はじめに
みなさん、こんにちは。本野鳥子です。今回は、「ホーキング、宇宙と人間を語る」。歴史観の話から、時空の話に興味が湧いたので、読んでみました。非日常のように見えて、実は起こっている数々の不思議な現象。数学や量子力学など、普段だったら思わず眉をひそめて眺めるような、小難しい話ですが、今回ばかりはちょっとのぞいてみませんか。
「ホーキング、宇宙と人間を語る」スティーヴン・ホーキング/レナード・ムロディナウ(エクスナレッジ)
この世界は、たった一つの理論で成り立っているのではない。数々の理論を重ね合わせて、ようやく説明がつくのだ。筆者は、その理論の集合体がM理論であるとし、それに含まれるいくつかの理論について、解説してくれる。
小さいころ、こんなことを思っていた。
「内側が鏡になった箱を作ったら、その中はどんな様子なんだろう?」
「私の見ている“色”は、本当に他の人が見ている色と同じなのかなあ」
検証しようにも、一つ目はのぞき込んだ時点で私の目が映ってしまうし、それを見ようとして光を入れたら、見えるのはその光に決まっている。
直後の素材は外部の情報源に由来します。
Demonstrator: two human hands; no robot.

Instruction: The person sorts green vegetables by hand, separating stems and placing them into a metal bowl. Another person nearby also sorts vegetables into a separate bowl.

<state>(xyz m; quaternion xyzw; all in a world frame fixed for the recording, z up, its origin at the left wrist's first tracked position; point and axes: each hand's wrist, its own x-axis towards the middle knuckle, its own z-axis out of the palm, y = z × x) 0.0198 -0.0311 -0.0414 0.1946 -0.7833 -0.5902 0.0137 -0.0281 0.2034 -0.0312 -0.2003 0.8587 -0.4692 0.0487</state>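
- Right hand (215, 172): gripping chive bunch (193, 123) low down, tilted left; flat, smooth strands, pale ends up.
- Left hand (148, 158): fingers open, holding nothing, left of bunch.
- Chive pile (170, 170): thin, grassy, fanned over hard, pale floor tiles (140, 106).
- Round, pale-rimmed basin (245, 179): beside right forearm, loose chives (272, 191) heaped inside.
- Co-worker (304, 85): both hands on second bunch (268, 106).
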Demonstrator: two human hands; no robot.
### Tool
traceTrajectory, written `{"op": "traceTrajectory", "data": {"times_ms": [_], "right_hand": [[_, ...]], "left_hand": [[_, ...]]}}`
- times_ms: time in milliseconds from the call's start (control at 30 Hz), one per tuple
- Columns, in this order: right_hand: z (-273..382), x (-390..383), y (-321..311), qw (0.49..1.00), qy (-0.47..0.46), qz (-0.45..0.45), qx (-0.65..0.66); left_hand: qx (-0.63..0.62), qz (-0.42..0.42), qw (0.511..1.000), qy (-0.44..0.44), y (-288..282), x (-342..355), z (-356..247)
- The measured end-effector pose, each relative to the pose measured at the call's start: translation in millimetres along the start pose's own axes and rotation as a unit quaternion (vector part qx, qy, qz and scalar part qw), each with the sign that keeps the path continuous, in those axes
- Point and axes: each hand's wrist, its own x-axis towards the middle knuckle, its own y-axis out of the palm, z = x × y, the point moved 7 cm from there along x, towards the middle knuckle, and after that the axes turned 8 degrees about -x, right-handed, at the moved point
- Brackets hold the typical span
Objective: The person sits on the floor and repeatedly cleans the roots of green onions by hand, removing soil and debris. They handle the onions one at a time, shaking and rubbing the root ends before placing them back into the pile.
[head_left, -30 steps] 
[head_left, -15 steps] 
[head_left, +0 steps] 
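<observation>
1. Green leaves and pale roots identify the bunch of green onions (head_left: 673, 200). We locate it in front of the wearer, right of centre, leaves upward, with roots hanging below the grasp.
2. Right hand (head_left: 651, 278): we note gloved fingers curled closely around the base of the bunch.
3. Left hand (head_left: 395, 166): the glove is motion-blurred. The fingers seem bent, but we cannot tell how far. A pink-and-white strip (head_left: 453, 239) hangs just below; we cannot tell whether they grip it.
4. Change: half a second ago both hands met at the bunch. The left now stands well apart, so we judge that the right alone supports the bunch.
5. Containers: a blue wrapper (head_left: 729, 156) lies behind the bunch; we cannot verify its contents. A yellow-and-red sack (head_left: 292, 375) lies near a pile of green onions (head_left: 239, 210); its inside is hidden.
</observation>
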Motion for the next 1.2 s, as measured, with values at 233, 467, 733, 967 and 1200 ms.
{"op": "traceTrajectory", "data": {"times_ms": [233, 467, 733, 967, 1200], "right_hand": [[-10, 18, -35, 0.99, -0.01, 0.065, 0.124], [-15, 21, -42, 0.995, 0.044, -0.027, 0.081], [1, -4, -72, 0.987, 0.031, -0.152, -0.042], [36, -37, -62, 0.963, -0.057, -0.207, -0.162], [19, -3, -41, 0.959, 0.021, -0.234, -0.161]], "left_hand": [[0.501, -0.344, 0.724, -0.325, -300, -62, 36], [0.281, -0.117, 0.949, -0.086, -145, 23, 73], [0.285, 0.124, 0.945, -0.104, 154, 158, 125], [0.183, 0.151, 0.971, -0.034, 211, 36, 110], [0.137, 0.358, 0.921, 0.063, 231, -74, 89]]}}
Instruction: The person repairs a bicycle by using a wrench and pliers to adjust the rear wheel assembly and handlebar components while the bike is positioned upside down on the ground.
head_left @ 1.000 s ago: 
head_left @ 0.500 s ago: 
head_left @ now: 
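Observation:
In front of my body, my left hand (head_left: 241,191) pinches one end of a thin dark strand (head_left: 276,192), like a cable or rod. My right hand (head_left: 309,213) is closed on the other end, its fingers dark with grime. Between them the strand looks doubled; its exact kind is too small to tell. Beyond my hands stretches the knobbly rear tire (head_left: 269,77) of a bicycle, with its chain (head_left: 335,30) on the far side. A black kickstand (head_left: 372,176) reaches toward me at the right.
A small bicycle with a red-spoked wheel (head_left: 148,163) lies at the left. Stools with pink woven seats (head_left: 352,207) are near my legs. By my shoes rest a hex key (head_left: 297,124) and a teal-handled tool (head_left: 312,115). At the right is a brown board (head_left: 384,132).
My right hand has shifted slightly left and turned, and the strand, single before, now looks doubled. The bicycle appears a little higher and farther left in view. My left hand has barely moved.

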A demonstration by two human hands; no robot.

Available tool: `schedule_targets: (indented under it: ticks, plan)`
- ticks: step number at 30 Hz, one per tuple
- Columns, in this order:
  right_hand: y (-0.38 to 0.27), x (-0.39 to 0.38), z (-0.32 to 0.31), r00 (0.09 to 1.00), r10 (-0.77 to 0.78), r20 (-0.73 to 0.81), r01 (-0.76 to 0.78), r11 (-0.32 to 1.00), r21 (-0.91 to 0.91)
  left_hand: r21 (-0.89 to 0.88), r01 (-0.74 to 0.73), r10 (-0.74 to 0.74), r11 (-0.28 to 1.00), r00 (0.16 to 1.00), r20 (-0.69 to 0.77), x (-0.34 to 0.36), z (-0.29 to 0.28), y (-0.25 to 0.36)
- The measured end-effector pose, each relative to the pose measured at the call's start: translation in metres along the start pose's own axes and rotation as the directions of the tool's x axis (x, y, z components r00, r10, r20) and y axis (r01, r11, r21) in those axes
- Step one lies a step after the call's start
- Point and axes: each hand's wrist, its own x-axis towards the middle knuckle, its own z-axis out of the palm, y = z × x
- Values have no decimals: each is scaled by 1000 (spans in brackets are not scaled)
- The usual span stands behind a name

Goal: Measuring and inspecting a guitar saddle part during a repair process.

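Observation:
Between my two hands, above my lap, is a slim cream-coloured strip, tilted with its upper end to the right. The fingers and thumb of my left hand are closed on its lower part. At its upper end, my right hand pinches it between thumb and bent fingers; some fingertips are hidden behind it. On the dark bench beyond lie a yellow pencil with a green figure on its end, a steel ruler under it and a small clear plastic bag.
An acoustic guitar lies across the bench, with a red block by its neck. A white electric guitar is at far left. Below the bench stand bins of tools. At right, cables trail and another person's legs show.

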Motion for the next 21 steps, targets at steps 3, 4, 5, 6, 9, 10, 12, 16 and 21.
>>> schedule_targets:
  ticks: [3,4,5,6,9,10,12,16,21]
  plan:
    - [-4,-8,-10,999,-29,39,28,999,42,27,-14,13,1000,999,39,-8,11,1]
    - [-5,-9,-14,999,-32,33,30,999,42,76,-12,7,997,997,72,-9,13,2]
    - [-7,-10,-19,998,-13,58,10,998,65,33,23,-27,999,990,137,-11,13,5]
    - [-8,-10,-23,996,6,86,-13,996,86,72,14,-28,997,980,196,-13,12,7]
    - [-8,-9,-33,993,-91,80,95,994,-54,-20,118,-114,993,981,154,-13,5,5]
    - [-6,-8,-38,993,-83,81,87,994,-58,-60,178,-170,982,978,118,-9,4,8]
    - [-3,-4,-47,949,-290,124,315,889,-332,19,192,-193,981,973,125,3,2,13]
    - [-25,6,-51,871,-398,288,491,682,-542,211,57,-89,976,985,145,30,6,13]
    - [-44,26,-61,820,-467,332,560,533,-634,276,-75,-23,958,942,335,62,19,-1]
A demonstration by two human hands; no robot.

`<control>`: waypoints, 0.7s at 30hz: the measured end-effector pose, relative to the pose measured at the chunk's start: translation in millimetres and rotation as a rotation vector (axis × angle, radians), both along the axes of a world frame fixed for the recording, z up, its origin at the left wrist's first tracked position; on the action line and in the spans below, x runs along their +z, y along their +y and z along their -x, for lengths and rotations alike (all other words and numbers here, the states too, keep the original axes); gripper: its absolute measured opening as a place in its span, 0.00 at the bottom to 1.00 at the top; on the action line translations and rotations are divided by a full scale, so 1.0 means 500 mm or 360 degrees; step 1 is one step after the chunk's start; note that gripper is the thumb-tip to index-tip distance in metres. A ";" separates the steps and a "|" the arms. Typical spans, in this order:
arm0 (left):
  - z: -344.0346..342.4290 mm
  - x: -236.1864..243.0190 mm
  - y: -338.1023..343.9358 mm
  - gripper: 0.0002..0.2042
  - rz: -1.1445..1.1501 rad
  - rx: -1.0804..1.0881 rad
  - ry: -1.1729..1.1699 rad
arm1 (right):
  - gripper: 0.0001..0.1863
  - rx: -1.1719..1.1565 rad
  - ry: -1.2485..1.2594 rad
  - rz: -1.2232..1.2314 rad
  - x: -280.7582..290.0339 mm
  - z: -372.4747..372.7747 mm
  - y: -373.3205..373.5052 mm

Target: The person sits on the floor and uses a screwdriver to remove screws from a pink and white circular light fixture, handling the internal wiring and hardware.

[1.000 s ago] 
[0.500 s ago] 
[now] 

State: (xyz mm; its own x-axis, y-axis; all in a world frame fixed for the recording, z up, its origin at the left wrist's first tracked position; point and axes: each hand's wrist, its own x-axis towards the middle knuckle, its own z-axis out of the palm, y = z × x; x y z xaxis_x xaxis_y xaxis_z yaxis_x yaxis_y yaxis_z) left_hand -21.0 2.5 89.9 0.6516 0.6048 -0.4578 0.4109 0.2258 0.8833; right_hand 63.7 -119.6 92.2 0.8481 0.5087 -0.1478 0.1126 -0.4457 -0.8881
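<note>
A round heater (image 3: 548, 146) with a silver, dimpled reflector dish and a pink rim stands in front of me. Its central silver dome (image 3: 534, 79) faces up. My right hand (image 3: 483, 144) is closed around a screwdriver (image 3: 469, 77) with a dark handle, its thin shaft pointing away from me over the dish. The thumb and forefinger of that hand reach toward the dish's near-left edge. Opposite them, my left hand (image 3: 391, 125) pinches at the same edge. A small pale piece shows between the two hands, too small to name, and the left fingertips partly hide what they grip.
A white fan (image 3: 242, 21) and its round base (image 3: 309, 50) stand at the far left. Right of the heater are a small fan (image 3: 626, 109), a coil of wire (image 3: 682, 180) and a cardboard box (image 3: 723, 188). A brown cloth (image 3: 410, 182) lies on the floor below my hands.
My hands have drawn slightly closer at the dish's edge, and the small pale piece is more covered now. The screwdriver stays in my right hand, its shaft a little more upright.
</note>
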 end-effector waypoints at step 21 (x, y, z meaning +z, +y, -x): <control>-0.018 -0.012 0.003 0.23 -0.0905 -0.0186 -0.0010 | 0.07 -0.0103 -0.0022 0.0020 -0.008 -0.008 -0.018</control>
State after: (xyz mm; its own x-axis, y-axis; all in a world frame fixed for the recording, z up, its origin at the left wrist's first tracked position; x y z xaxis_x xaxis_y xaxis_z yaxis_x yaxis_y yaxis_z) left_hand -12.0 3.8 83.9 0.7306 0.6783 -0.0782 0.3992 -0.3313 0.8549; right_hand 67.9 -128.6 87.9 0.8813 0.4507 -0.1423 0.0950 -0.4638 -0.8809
二つ目も、検証しようのないことだ。たとえ、私の目が、鳥と同じだったとしても、それを確かめる術はない。
こんなことを延々と考えていると、ついには一つの問いにたどり着く。それは、
「この世界は、本当に存在しているのか」
ということだ。実は、生まれてすぐに眠ってしまって、その寝ている間の夢がこの世界かもしれない、とか、あるいは私という存在はそもそもなくて、これは誰かに操られた私の思考に過ぎないのかもしれない、とか。それを考えていると、なんだか恐怖を覚えてしまって、全てが不確かな存在に思えてくるのだ。
今まで私は、哲学という言葉につきまとう小難しさを信じていたが、結局哲学というものは、幼い私が考えていたような純粋な疑問に出発しているのである、ということが、この本を読んで分かった。
とはいえ、難しそうな漢字やカタカナが並ぶ紙面には、やはりおかたい雰囲気が立ち上ってくる気がしたものだ。しかし、その中でひょいと飛び込んでくるのが、筆者の豊かなユーモアである。思わずくすりと笑ってしまい、また読み進める、その繰り返しで、気づいたら読み終わっていた。章の最初に挿入されている、いくつかの神話も読者の肩の力を抜くのに一役買っていることは疑いない。
普段の忙しない日常の中で、私たちは実に多くのものを取りこぼしている。そもそもこの世界がなかったら、私たちの努力は何だったのだ、となるのに、それを考慮に入れはしないのだ。みんな、本当は薄々そのことに気づいているのではないだろうか。少なくとも一度は考えたことがあるだろう、本当にこの世界は実在するのか。
改めてその疑問に立ち返り、科学と哲学をかみ合わせることで、現代に適した、世界を説明する理論を生み出す。そのことの大切さが、わずかなりとも分かった気がした。
おわりに
というわけで、「ホーキング、宇宙と人間を語る」でした。そろそろ専門用語が所狭しと並ぶ本に疲れてきたので(面白くないとは言っていませんよ!!)次回はちょっと息抜きに、上橋さんの作品でも読もうかな、と思います。「狐笛のかなた」とかの短いものにするつもりですが、だいたい気づいたら守り人シリーズとかも読みたくなっているんですよね……。というわけで、次回もお楽しみに。最後までご覧くださり、ありがとうございました!